*EXERCISE REQUIREMENTS*
Would you transcribe the records word for word, please?

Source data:

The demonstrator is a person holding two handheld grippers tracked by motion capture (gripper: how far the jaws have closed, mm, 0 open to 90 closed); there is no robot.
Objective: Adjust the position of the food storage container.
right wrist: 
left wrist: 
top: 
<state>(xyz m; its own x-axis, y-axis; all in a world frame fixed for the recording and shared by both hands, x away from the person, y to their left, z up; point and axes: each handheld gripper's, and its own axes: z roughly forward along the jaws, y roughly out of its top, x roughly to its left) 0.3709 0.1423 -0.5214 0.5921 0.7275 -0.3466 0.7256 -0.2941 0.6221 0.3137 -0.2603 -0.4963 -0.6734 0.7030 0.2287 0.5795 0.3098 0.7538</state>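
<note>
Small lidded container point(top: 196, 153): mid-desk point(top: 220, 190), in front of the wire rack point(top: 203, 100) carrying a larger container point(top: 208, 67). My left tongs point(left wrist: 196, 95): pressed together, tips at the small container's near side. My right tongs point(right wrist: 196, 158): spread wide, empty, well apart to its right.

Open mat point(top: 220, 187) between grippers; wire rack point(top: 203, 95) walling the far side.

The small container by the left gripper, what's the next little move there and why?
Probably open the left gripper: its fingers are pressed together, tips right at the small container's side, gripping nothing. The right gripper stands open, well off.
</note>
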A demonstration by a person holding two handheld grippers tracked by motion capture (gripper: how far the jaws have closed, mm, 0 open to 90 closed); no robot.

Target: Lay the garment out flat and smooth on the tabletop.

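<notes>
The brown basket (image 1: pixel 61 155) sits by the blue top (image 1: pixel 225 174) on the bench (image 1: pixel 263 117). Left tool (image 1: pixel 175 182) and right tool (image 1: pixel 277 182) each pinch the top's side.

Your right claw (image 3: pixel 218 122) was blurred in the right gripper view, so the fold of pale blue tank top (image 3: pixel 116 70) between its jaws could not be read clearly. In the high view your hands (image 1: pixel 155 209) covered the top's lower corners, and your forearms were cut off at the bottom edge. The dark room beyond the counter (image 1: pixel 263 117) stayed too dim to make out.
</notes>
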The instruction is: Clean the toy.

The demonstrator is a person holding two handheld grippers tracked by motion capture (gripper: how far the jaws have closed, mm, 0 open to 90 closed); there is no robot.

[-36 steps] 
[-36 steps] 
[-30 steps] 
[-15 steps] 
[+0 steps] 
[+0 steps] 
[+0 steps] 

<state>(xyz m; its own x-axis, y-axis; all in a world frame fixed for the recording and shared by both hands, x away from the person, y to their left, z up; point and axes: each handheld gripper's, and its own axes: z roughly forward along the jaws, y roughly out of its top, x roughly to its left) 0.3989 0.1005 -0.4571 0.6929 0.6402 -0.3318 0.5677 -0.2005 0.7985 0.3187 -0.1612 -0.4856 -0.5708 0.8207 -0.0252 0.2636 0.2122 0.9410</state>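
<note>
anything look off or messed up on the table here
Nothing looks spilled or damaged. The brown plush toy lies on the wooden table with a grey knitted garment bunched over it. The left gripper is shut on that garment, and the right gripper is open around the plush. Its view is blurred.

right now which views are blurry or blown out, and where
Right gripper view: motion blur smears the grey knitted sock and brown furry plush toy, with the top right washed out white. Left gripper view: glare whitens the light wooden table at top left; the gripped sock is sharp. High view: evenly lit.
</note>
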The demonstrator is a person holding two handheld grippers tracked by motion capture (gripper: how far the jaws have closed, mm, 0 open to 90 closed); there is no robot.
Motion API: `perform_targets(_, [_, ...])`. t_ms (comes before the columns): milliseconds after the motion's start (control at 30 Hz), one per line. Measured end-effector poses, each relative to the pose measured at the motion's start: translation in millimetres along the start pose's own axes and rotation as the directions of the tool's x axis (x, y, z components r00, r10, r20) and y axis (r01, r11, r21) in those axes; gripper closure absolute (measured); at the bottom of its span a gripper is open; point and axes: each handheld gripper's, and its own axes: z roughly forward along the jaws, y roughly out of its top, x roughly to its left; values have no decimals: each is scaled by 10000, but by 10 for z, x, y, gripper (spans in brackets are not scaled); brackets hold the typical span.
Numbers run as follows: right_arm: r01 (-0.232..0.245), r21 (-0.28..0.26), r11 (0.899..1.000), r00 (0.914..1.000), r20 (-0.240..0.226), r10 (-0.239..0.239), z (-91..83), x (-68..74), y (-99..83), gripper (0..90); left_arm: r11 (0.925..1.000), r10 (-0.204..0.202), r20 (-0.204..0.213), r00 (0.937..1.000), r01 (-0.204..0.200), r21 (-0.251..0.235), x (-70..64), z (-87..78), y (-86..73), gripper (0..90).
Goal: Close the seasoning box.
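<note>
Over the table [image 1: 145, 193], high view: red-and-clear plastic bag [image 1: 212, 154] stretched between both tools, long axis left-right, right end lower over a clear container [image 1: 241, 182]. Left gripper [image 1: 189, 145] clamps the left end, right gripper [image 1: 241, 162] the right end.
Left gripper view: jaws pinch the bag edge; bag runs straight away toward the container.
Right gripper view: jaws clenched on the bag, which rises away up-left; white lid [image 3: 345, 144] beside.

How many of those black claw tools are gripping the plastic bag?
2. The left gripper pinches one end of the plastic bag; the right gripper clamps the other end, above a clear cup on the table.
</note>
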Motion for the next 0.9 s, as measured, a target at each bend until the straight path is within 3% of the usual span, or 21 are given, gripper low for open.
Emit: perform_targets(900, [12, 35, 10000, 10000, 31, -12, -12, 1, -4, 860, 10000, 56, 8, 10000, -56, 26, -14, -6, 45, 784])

*ANSWER SPACE*
The demonstrator is a person holding two handheld grippers tracked by motion capture (gripper: how far the jaws have closed, mm, 0 open to 90 closed); there is no robot.
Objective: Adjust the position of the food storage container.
right wrist: 
left wrist: 
top: 
<state>(xyz m; its own x-axis, y-axis; all in a world frame fixed for the recording and shared by both hands, x away from the person, y to their left, z up; point and axes: each handheld gripper's, and its own axes: z roughly forward along the jaws, y roughly out of its top, x roughly to its left) 0.3709 0.1423 -0.5214 0.5921 0.7275 -0.3466 0.7256 -0.2941 0.6221 0.3137 -0.2603 -0.4963 -0.6734 0.7030 0.2287 0.5795 0.3098 0.7538</state>
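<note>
Small lidded container point(top: 196, 153): mid-desk point(top: 220, 190), in front of the wire rack point(top: 203, 100) carrying a larger container point(top: 208, 67). My left tongs point(left wrist: 196, 95): pressed together, tips at the small container's near side. My right tongs point(right wrist: 196, 158): spread wide, empty, well apart to its right.

Open mat point(top: 220, 187) between grippers; wire rack point(top: 203, 95) walling the far side.

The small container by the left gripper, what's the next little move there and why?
Probably open the left gripper: its fingers are pressed together, tips right at the small container's side, gripping nothing. The right gripper stands open, well off.
</note>
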A demonstration by a person holding two handheld grippers tracked by motion capture (gripper: how far the jaws have closed, mm, 0 open to 90 closed); no robot.

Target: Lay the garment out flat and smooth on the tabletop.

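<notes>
The brown basket (image 1: pixel 61 155) sits by the blue top (image 1: pixel 225 174) on the bench (image 1: pixel 263 117). Left tool (image 1: pixel 175 182) and right tool (image 1: pixel 277 182) each pinch the top's side.

Your right claw (image 3: pixel 218 122) was blurred in the right gripper view, so the fold of pale blue tank top (image 3: pixel 116 70) between its jaws could not be read clearly. In the high view your hands (image 1: pixel 155 209) covered the top's lower corners, and your forearms were cut off at the bottom edge. The dark room beyond the counter (image 1: pixel 263 117) stayed too dim to make out.
</notes>
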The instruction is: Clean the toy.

The demonstrator is a person holding two handheld grippers tracked by motion capture (gripper: how far the jaws have closed, mm, 0 open to 90 closed); there is no robot.

[-36 steps] 
[-36 steps] 
[-30 steps] 
[-15 steps] 
[+0 steps] 
[+0 steps] 
[+0 steps] 

<state>(xyz m; its own x-axis, y-axis; all in a world frame fixed for the recording and shared by both hands, x away from the person, y to their left, z up; point and axes: each handheld gripper's, and its own axes: z roughly forward along the jaws, y roughly out of its top, x roughly to its left) 0.3989 0.1005 -0.4571 0.6929 0.6402 -0.3318 0.5677 -0.2005 0.7985 0.3187 -0.1612 -0.4856 -0.5708 0.8207 -0.0252 0.2636 0.2122 0.9410</state>
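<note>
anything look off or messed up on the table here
Nothing looks spilled or damaged. The brown plush toy lies on the wooden table with a grey knitted garment bunched over it. The left gripper is shut on that garment, and the right gripper is open around the plush. Its view is blurred.

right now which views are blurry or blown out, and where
Right gripper view: motion blur smears the grey knitted sock and brown furry plush toy, with the top right washed out white. Left gripper view: glare whitens the light wooden table at top left; the gripped sock is sharp. High view: evenly lit.
</note>
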The demonstrator is a person holding two handheld grippers tracked by motion capture (gripper: how far the jaws have closed, mm, 0 open to 90 closed); there is no robot.
Motion API: `perform_targets(_, [_, ...])`. t_ms (comes before the columns): milliseconds after the motion's start (control at 30 Hz), one per line. Measured end-effector poses, each relative to the pose measured at the motion's start: translation in millimetres along the start pose's own axes and rotation as the directions of the tool's x axis (x, y, z components r00, r10, r20) and y axis (r01, r11, r21) in those axes; gripper closure absolute (measured); at the bottom of its span a gripper is open; point and axes: each handheld gripper's, and its own axes: z roughly forward along the jaws, y roughly out of its top, x roughly to its left; values have no decimals: each is scaled by 10000, but by 10 for z, x, y, gripper (spans in brackets are not scaled); brackets hold the typical span.
Numbers run as follows: right_arm: r01 (-0.232..0.245), r21 (-0.28..0.26), r11 (0.899..1.000), r00 (0.914..1.000), r20 (-0.240..0.226), r10 (-0.239..0.239), z (-91..83), x (-68..74), y (-99..83), gripper (0..90); left_arm: r11 (0.925..1.000), r10 (-0.204..0.202), r20 (-0.204..0.213), r00 (0.937..1.000), r01 (-0.204..0.200), r21 (-0.251..0.235), x (-70..64), z (-87..78), y (-86..73), gripper (0..90).
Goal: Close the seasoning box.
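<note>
Over the table [image 1: 145, 193], high view: red-and-clear plastic bag [image 1: 212, 154] stretched between both tools, long axis left-right, right end lower over a clear container [image 1: 241, 182]. Left gripper [image 1: 189, 145] clamps the left end, right gripper [image 1: 241, 162] the right end.
Left gripper view: jaws pinch the bag edge; bag runs straight away toward the container.
Right gripper view: jaws clenched on the bag, which rises away up-left; white lid [image 3: 345, 144] beside.

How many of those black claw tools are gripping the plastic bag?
2. The left gripper pinches one end of the plastic bag; the right gripper clamps the other end, above a clear cup on the table.
</note>
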Motion for the next 0.9 s, as measured, a target at each bend until the straight path is within 3% of the usual span, or 21 are given, gripper low for open.
Emit: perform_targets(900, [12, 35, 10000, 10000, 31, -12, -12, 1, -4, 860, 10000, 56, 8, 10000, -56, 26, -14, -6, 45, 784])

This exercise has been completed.